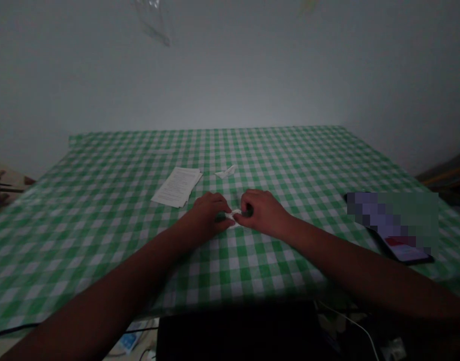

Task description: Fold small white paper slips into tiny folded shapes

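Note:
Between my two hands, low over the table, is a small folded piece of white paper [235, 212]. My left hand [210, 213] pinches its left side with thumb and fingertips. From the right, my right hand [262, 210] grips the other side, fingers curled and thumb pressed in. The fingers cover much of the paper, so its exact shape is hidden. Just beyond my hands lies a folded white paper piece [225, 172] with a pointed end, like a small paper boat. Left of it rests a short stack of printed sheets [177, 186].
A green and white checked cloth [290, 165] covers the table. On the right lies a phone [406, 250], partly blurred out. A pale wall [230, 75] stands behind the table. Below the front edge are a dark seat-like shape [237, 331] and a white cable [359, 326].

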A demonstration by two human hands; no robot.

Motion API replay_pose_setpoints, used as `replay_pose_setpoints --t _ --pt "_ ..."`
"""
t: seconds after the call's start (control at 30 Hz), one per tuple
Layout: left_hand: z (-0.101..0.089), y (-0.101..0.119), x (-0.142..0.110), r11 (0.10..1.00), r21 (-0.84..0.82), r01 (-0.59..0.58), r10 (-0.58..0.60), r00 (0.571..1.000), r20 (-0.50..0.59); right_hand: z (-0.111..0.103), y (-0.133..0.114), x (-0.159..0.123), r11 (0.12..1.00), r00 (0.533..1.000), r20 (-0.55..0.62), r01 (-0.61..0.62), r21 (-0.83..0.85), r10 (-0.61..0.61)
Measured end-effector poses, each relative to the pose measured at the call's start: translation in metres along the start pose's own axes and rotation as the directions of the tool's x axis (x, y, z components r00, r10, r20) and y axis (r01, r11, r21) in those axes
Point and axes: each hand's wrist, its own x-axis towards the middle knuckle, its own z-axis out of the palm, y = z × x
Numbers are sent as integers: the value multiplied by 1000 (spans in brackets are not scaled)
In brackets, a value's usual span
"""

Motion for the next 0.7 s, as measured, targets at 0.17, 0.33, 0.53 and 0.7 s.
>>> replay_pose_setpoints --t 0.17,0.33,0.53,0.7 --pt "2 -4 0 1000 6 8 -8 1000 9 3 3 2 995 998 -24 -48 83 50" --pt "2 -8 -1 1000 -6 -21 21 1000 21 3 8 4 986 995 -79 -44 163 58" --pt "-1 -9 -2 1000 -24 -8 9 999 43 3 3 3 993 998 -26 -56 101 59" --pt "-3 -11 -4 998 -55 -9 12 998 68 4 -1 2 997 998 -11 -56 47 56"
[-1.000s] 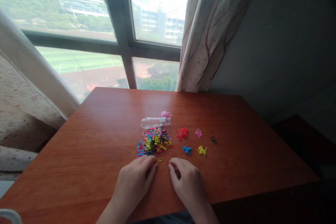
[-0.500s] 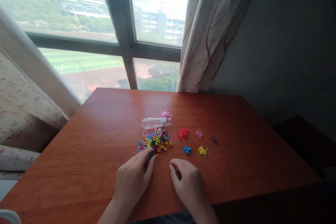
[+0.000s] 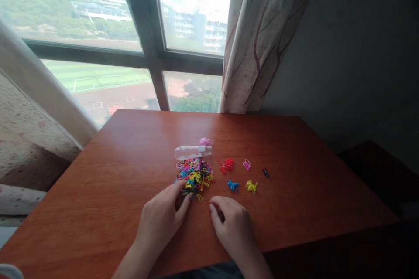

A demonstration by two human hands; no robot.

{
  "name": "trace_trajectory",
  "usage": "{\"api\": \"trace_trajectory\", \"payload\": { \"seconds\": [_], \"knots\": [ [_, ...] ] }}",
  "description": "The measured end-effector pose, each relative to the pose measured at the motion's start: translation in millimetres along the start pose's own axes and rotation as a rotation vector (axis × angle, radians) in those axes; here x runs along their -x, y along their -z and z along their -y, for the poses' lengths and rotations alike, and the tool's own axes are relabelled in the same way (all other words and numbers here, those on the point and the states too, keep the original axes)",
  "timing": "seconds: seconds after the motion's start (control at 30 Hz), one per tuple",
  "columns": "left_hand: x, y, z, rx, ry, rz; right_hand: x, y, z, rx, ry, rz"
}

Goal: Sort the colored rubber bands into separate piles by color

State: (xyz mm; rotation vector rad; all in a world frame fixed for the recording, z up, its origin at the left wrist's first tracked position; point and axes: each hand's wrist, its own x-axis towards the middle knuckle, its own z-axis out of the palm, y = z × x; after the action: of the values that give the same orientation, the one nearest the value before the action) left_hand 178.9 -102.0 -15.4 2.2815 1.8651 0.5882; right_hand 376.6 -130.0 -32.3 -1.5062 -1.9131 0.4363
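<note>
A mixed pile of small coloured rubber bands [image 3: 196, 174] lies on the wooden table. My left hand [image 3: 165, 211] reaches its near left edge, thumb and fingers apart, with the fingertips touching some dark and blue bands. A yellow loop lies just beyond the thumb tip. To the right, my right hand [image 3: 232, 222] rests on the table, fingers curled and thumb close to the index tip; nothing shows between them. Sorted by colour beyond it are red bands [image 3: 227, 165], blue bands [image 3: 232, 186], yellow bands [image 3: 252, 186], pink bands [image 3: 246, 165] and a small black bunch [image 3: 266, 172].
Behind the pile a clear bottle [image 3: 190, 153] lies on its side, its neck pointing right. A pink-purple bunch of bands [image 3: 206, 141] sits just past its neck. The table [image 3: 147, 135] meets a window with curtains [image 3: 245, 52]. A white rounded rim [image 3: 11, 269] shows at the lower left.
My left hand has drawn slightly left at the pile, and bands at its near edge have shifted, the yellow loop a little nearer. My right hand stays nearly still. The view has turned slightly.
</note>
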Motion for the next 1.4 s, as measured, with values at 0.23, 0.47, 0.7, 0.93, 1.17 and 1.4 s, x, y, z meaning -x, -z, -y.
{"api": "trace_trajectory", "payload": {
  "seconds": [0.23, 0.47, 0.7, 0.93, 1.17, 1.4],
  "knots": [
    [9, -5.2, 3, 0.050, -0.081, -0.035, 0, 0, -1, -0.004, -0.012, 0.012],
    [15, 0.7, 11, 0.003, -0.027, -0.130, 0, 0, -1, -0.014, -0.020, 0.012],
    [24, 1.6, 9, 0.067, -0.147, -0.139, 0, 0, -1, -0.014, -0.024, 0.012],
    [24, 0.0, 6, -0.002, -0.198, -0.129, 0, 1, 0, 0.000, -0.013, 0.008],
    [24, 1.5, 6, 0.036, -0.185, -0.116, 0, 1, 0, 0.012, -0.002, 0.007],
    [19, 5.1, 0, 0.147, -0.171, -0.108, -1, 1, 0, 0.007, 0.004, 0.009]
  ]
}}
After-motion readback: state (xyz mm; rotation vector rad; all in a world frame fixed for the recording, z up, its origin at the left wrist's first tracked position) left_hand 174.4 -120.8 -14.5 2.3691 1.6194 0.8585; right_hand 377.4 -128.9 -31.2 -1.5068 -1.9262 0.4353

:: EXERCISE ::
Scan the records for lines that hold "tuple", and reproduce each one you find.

:: ANSWER SECTION ::
t: seconds after the call's start (control at 30 Hz), one per tuple
  "timing": "seconds: seconds after the motion's start (control at 30 Hz), one per tuple",

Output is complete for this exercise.